2013-03-01 Thread Brett Cannon
On Fri, Mar 1, 2013 at 4:41 AM, Stefan Behnel  wrote:

> Michael Foord, 27.02.2013 17:51:
> > PyCon, and the Python Language Summit, is nearly upon us. We have a good
> number of people confirmed to attend. If you are intending to come to the
> language summit but haven't let me know please do so.
> >
> > The agenda of topics for discussion so far includes the following:
> >
> > * A report on pypy status - Maciej and Armin
> > * Jython and IronPython status reports - Dino / Frank
> > * Packaging (Doug Hellmann and Monty Taylor at least)
> > * Cleaning up interpreter initialisation (both in hopes of finding areas
> >   to rationalise and hence speed things up, as well as making things
> >   more embedding friendly).
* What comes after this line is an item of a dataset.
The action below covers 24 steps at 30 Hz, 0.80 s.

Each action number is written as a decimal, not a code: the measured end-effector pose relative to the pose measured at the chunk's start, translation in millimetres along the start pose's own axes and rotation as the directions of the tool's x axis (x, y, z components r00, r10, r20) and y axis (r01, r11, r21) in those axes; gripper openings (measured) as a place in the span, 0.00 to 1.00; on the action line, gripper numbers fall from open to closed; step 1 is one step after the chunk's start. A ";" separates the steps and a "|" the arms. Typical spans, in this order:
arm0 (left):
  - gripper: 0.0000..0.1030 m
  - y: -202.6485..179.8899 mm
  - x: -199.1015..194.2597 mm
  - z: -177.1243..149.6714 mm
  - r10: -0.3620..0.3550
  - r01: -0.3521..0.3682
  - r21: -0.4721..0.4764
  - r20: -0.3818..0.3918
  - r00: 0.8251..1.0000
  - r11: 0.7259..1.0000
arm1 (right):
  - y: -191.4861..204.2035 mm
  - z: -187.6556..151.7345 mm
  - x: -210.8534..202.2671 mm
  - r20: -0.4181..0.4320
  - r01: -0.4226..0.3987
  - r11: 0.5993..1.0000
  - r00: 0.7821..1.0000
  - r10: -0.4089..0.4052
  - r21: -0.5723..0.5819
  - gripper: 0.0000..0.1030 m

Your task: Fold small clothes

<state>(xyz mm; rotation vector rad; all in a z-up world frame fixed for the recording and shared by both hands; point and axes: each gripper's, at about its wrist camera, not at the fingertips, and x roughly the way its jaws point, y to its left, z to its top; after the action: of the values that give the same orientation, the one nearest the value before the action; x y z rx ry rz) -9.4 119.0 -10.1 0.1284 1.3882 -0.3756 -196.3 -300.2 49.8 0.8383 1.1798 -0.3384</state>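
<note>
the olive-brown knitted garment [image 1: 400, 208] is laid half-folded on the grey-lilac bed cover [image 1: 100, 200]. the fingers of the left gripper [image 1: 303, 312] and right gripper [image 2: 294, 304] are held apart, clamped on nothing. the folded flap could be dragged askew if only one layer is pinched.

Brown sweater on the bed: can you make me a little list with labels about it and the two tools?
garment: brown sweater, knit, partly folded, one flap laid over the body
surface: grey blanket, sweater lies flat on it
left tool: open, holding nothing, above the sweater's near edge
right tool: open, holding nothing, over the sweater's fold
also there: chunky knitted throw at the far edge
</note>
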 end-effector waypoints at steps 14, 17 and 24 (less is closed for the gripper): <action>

Nick Coghlan
> > * Adding new async capabilities to the standard library (Guido)
> > * cffi and the standard library - Maciej
> > * flufl.enum and the standard library - Barry Warsaw
> > * The argument clinic - Larry Hastings
>
> Hi,
>
> as in the years before, none of the Cython developers is attending the
> PyCon-US, so we won't appear that the language summit either. It's a bit
> sad that it always takes place at that venue, but I guess there'll just
> always be people that can't come to one meeting or the other, so PyCon-US
> would just catch the majority. I think it would still be interesting for
> many of the attendants to get a status report about Cython, as there seems
> to be some confusion and incomplete knowledge about what Cython actually
> is, what we have achieved and where we are heading. But maybe the confusion
> is large enough to require more than just a little status report to clear
> it up.
>

There are actually two language summits each year: PyCon US and EuroPython.
But you are right that the US one is the biggest as it's the easiest to get
the most core devs in a single room.

Hopefully you can make PyCon US (it's a great conference). And if it's a US
issue, it will be in Canada in 2014 and 2015.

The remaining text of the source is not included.